The Germans tried to mislead "flying radar" with the help of balloons, which were left hanging at an altitude of 10 meters above the sea. Such traps under the code name Bold were equipped with steel cables to reflect the signals of the Allied radar and were attached to the drifting buoys. But their effectiveness was expectedly low — the Bold had a significantly lower dispersion area than the submarine, which was easily recorded on the radar screen. Snorkel, which embarked on many German submarines at the end of the 1943 of the year, was an unexpected way out - it could be used to recharge batteries by simply sticking it out of the water. The Germans even covered them with a special radio-absorbing material - here the locators were almost powerless. When the submarines began to be equipped with FuMB7 Naxos, capable of effectively determining the exposure of 10 radar radars, it was too late - the Germans lost the submarines too much.
But not only with the help of locators were hunting for “wolf packs” Dozen. To communicate with large German land, submarines were forced to surface, determine their coordinates and radiate to the command or neighboring vessels. This is where they were directed by forces fleet allies, passed the coordinates to the hunters and drowned the Germans. Typically, a group of hunters included a couple of destroyers or frigates, which left little chance for the enemy. To avoid such losses, the Germans gained know-how - “syringe” transmissions, which were pre-recorded in accelerated form, and then transmitted in just a fraction of a second. At the receiving station, one had only to slow down the recording of the radiogram.

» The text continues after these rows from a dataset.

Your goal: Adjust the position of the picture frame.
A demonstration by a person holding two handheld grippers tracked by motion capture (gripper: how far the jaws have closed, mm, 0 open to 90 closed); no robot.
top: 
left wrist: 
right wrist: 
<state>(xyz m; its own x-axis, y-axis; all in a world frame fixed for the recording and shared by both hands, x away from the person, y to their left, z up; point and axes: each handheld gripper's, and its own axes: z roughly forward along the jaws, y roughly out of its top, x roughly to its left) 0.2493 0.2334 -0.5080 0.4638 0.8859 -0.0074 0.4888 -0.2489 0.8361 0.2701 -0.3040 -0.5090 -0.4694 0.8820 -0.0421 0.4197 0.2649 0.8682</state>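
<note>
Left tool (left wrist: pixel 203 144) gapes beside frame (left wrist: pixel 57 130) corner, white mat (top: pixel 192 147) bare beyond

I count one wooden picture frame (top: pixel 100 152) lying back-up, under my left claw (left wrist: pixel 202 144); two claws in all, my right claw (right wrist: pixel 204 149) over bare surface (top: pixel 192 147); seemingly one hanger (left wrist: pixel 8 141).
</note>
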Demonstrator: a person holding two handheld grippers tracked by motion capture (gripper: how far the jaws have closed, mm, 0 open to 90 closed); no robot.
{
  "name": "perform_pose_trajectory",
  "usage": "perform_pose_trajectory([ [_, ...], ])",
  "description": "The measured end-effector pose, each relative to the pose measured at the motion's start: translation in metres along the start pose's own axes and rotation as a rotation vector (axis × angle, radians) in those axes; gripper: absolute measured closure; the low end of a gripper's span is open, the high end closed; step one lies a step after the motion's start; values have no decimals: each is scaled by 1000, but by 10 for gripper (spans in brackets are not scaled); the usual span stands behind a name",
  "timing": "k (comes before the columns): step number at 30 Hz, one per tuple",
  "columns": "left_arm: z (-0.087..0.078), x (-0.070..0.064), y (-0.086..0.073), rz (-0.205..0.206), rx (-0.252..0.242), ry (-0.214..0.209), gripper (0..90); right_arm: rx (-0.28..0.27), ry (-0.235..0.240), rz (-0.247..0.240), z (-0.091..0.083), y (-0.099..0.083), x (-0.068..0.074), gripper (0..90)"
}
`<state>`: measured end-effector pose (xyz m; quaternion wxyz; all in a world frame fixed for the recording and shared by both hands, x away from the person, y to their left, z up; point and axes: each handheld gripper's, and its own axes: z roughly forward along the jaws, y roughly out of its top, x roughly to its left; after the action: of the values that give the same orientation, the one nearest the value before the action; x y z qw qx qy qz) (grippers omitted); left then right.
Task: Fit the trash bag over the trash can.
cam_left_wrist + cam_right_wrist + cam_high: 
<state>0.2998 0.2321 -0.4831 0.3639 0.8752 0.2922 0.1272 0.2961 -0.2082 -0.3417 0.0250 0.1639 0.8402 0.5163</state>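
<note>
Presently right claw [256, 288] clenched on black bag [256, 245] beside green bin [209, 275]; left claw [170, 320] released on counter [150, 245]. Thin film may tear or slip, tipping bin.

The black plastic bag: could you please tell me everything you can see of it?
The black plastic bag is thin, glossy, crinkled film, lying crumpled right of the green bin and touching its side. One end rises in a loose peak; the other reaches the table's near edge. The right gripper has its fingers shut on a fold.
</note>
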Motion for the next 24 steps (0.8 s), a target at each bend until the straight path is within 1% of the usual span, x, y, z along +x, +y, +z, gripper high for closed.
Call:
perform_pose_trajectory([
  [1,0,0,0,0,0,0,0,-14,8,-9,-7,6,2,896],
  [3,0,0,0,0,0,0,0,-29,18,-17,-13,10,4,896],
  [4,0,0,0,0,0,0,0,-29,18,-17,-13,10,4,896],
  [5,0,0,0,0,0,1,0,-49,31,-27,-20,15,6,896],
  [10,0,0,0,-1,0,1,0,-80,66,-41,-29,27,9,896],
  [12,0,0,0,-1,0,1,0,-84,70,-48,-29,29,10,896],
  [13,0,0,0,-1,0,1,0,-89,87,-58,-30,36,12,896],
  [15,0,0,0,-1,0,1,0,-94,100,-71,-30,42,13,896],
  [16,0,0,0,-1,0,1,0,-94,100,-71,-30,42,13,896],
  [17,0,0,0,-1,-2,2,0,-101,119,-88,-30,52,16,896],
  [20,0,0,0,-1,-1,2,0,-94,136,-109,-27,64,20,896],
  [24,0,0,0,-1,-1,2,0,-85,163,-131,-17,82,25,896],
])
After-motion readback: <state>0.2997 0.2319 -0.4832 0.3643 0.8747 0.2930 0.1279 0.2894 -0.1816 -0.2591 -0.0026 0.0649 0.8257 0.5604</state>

Automatic radio finder Huff-Duff and his antenna on a warship
The answer was the automatic radio finder Huff-Duff, sharpened to intercept and determine the bearing of such "rapid-fire" radio programs. They were put both on the ships and on the coastal posts, which simplified triangulation. This became another modest stud in the coffin cover of the German kriegsmarine.
In general, according to the results of the war, it can be stated that the German command of the Air Force and Navy often neglected electronic intelligence. Meanwhile, regular interception of electromagnetic radiation in the sky of Britain would tell the Germans a lot about the intricacies of war.